Both men are attractive and vulnerable. James Nealy is a sweet man who confesses to Tilly his OCD which he hopes gardening can alleviate. Sebastian is struggling to find himself after a nasty divorce, still determined to be a great father to his young children.
When reading this book, I was engrossed by Tilly’s love interests because they were real, flawed human beings striving to overcome their weaknesses. Unlike many other novels in this genre, I was not sure whom Tilly should or would choose. I was sympathetic to both. To me, that’s how real life is. Nothing is ever so cut and dried.

Also, I found both settings—humid, somewhat dangerous North Carolina and the crisp gardens of the English countryside—to be characters of their own. Barbara Claypole White’s descriptions drew me in and have made me hungry for more.
I love this book. It is a tender story that has stayed with me, and has me praying for a sequel. 
Me with author, Barbara Claypole White, at the 2012 South
Carolina Writers Workshop Conference, Myrtle Beach, SC
 

Tuesday, January 22, 2013

"Un pour tous, tous pour un"


Translation: "All for one, one for all," the famous rallying cry of the three musketeers. Ironically, the phrase was introduced by the one character who was not part of the title trio--D'Artagnan. That's only one of the surprises I got when reading this classic.
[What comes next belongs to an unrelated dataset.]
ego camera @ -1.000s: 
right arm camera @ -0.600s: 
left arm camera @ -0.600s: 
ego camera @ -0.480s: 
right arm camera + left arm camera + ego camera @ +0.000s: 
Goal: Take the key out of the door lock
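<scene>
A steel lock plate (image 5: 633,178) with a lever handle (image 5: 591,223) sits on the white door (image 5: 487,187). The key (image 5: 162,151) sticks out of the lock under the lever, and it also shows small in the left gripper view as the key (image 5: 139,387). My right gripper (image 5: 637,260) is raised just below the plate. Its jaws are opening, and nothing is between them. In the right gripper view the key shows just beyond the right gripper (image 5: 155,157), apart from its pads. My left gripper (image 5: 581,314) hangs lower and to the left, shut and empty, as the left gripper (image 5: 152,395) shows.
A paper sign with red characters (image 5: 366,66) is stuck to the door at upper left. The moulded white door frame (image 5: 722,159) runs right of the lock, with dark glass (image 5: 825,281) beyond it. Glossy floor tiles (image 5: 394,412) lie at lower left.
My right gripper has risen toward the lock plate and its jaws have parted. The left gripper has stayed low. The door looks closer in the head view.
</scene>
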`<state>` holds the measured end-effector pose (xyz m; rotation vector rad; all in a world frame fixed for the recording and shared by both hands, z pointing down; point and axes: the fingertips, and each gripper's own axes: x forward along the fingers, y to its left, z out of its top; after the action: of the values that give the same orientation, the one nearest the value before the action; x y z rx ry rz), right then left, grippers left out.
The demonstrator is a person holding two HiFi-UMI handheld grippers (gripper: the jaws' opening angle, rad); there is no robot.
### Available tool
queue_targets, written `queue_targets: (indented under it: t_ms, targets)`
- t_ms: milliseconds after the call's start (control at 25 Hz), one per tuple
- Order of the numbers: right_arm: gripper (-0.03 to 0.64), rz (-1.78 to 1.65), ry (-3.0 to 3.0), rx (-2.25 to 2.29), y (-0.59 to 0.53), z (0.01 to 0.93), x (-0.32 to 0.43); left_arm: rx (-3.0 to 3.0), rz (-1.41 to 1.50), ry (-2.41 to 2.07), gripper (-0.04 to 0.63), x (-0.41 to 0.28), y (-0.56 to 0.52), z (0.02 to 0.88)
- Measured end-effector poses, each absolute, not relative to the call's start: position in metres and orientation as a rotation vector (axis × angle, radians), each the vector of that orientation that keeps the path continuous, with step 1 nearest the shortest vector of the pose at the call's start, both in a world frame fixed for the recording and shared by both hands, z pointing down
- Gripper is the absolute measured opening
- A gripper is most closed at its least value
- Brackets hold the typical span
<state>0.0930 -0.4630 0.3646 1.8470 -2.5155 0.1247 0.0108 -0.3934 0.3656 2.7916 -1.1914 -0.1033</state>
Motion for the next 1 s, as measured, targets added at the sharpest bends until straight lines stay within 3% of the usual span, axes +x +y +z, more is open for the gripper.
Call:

A copy of Alexandre Dumas’s The Three Musketeers had been patiently waiting for well over a year for me to pick it up. I kept reading other books because, let’s face it, it was written in 1844, meaning tediously verbose descriptions that I would have to skim or skip altogether.
Boy, was I thrilled to find instead lots of action and plenty of snappy dialogue—just my style. Even better, the stiff, macho musketeers I anticipated were superior swordsmen to be sure. But they were also flawed and funny players whose eccentricities were thoroughly endearing.

Set in France around 120 years before the story’s publication, the tale pits the soldiers loyal to the king against the guards of the royal advisor, Cardinal Richelieu. There is plenty of dueling—at the slightest provocation, actually—romance, and intrigue within the court of Louis XIII. The plot twists are fast-paced and fascinating, holding my attention all the way through. In fact, I read the entire book (635 pages) in three days.
We all know about a book's cover, but I'd also say you can't tell a book by your stereotypical preconceptions. I highly recommend this book to anyone who loves a great story. And if you’re bothering to read this review, that would likely be you.